### WHAT THE EXERCISE ASKS
Which lines below include "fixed"? Copy them all.

►

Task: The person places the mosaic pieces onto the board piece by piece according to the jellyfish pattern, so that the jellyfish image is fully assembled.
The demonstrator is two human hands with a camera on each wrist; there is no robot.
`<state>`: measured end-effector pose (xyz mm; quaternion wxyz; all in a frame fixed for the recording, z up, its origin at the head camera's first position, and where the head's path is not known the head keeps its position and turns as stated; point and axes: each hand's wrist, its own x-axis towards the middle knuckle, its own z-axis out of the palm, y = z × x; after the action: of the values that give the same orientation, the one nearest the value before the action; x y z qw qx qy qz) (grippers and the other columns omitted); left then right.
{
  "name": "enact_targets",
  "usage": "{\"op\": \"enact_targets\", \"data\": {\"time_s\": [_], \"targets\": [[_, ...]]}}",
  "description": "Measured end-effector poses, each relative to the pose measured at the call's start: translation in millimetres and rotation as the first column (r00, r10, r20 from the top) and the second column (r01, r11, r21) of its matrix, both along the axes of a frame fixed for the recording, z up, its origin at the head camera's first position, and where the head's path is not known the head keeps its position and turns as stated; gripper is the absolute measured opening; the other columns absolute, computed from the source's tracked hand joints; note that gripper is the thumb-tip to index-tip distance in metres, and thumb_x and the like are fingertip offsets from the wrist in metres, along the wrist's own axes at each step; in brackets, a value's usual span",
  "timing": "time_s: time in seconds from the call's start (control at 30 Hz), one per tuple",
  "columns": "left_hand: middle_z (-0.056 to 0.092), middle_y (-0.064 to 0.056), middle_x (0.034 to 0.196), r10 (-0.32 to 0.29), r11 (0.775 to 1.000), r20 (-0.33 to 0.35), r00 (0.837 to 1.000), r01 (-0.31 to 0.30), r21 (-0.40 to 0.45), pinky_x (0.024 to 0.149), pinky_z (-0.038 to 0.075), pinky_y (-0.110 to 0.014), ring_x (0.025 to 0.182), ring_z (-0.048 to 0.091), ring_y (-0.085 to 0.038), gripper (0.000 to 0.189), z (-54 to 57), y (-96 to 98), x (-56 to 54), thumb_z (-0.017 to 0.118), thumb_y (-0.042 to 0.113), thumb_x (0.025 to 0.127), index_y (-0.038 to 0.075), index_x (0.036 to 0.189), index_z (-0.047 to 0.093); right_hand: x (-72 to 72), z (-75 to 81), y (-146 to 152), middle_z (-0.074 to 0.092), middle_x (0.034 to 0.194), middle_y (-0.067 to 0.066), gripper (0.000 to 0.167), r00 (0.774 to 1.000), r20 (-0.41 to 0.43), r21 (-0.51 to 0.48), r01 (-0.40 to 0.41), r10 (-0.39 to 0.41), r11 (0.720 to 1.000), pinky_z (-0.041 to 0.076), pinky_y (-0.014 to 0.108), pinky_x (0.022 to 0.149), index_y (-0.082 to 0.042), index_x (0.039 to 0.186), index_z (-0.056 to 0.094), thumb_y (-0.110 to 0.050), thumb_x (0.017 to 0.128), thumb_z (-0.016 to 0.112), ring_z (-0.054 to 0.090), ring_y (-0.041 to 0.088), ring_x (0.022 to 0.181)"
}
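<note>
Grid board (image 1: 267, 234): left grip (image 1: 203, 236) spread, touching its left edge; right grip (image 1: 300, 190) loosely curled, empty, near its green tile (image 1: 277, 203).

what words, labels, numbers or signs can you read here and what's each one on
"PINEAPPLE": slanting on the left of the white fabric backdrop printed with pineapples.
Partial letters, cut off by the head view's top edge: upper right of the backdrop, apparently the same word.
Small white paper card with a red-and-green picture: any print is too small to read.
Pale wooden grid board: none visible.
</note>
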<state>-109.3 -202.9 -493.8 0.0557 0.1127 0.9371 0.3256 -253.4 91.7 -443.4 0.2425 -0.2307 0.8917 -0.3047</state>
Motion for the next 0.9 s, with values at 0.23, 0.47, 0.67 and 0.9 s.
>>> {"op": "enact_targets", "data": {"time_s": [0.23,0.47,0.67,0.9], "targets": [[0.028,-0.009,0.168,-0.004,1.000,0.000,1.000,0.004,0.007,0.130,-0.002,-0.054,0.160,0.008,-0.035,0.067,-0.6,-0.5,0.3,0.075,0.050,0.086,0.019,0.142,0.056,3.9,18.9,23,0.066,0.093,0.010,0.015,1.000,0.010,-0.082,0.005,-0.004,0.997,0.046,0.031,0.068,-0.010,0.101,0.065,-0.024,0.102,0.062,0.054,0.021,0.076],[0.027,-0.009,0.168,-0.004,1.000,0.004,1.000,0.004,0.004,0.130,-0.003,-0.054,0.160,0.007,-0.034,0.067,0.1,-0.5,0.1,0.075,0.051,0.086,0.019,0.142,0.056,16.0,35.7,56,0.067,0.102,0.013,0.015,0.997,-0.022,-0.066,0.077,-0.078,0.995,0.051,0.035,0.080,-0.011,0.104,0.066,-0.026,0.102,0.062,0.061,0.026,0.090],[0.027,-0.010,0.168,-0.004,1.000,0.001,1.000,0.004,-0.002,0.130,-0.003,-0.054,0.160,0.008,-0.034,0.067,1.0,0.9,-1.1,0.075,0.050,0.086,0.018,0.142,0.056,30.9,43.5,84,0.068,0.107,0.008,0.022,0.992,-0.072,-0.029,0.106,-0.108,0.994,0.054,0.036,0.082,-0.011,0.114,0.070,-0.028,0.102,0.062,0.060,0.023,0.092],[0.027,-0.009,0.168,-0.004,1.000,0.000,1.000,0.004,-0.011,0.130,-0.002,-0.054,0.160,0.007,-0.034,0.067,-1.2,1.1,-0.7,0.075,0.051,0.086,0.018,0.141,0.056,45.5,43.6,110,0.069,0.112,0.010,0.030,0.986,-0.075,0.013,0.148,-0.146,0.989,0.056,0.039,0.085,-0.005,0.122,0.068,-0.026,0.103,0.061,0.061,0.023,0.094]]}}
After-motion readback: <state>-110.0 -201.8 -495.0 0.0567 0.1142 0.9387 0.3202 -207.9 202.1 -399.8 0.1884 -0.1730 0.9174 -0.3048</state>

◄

### RESPONSE TO THE TASK
`<state>`: measured end-effector pose (xyz mm; quaternion wxyz; all in a frame fixed for the recording, z up, its origin at the head camera's first position, and where the head's path is not known the head keeps its position and turns as stated; point and axes: each hand's wrist, its own x-axis towards the middle knuckle, its own z-axis out of the palm, y = z × x; after the action: of the values that give the same orientation, the one nearest the value before the action; x y z qw qx qy qz) (grippers and the other columns omitted); left then right.
  "description": "Measured end-effector poses, each relative to the pose measured at the call's start: translation in millimetres and rotation as the first column (r00, r10, r20 from the top) and the second column (r01, r11, r21) of its matrix, both along the axes of a frame fixed for the recording, z up, its origin at the head camera's first position, and where the head's path is not known the head keeps its position and turns as stated; gripper is the absolute measured opening; the other columns absolute, computed from the source's tracked hand joints; note that gripper is the thumb-tip to index-tip distance in metres, and thumb_x and the like are fingertip offsets from the wrist in metres, along the wrist's own axes at each step; in brackets, a value's usual span",

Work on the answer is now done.